Below are some records; find each line that carries the word "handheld" and copy it.

→ **SOURCE MATERIAL**

[Start of section]

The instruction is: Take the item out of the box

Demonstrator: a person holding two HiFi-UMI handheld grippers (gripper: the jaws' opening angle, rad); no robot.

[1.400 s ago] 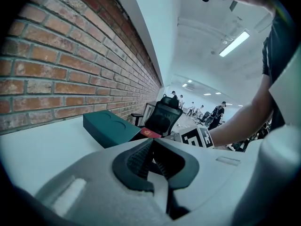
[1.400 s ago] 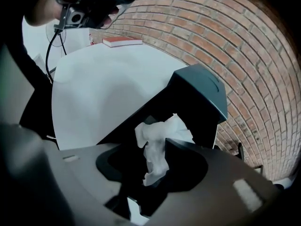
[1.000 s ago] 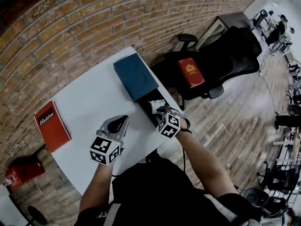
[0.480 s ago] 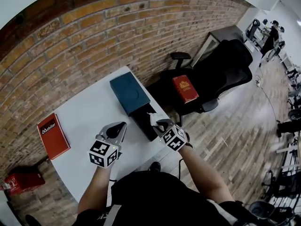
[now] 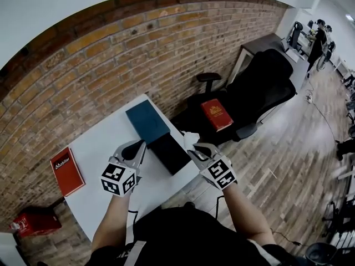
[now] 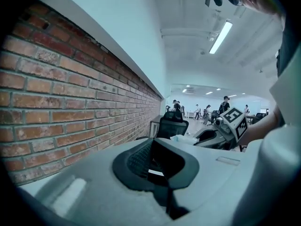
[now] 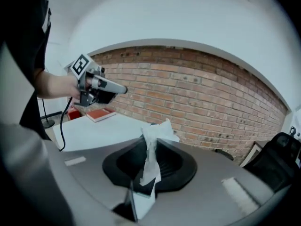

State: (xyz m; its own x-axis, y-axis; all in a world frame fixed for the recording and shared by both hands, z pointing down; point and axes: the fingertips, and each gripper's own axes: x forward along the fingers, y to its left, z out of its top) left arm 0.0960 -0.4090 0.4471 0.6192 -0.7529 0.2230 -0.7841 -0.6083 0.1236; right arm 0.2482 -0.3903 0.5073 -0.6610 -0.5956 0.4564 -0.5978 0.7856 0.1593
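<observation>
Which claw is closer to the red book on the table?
Left. The left claw hovers over the table, between the red book and the box. The right claw, closing on white paper, is past the box.

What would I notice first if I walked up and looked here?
Probably the crumpled white paper sticking up between the closing jaws of the right gripper, held close to the open black box at the table's near edge. After that, the big brick wall running behind the white table.
</observation>
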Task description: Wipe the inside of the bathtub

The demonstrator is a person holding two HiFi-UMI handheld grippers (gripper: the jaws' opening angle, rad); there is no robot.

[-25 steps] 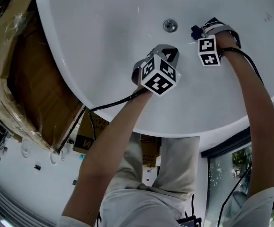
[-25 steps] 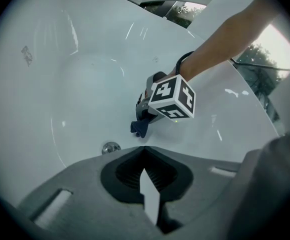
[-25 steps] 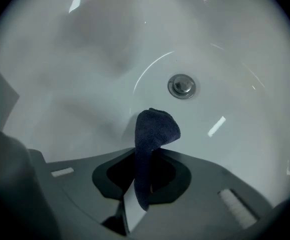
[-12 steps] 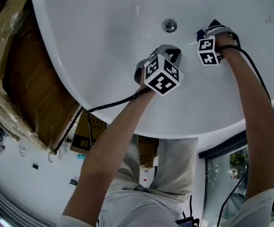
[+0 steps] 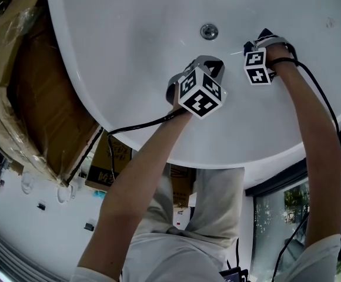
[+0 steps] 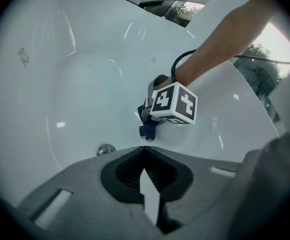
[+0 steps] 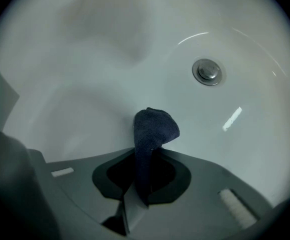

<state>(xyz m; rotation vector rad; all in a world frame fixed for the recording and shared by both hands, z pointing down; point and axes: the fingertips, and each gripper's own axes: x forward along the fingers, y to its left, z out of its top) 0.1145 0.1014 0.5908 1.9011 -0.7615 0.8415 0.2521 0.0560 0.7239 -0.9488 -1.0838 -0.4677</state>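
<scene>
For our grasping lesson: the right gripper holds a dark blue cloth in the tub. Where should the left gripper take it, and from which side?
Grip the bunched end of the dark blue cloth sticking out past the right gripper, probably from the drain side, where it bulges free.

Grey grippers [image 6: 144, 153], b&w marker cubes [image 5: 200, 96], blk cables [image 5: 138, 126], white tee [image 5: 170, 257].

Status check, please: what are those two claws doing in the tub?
Right gripper shut on dark blue cloth, at bathtub floor near drain. Left gripper shut, empty, alongside. Nothing blocking.
</scene>
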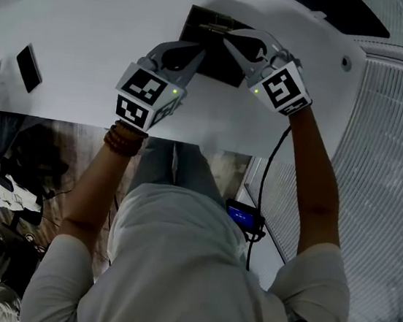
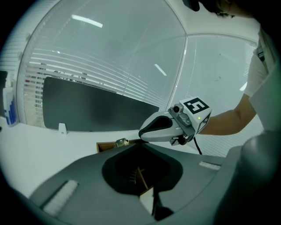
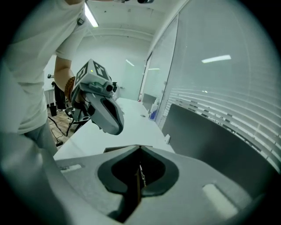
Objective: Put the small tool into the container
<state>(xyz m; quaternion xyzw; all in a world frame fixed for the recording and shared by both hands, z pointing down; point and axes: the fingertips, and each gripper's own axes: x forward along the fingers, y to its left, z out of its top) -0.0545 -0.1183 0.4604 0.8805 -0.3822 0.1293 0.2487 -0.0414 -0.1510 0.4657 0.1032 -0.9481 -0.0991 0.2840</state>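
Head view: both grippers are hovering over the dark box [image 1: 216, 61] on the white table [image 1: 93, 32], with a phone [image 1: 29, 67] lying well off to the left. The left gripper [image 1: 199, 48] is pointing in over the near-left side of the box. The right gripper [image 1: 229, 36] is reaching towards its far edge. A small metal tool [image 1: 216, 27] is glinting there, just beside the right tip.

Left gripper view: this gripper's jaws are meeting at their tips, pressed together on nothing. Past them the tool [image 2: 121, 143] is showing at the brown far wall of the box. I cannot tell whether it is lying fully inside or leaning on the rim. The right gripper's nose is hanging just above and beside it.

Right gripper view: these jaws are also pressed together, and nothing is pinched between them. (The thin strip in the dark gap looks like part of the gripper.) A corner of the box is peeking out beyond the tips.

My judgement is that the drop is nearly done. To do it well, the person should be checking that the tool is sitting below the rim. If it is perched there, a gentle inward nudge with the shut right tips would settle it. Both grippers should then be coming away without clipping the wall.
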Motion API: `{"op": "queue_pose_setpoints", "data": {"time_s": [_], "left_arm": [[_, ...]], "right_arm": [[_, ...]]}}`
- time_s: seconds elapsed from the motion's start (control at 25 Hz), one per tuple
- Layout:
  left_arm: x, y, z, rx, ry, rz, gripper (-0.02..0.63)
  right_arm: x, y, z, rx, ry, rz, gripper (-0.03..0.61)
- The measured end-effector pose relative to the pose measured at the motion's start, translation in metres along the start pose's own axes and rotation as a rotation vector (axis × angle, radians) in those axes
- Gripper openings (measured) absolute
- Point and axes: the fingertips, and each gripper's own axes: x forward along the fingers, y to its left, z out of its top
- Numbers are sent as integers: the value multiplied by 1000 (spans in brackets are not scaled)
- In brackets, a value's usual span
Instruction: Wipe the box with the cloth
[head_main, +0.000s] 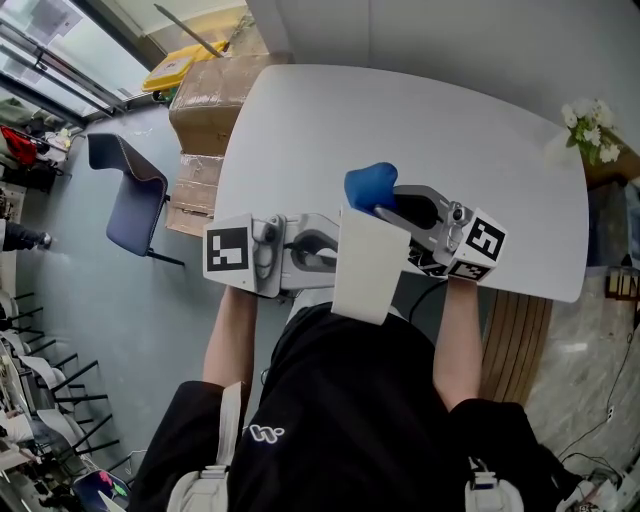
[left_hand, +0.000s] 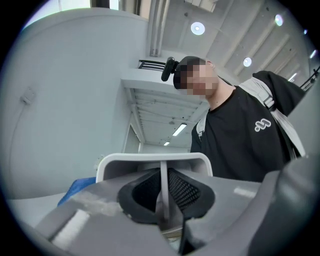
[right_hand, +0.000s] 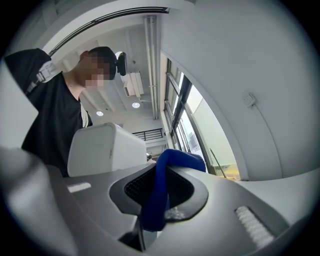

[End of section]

→ **OUTPUT OF THE EXERCISE**
Demonstrator: a person holding two HiFi-UMI handheld grippers (gripper: the jaws' opening angle, rad); no robot.
The demonstrator is a person holding two HiFi-UMI handheld grippers (gripper: the jaws' opening angle, rad); there is no robot.

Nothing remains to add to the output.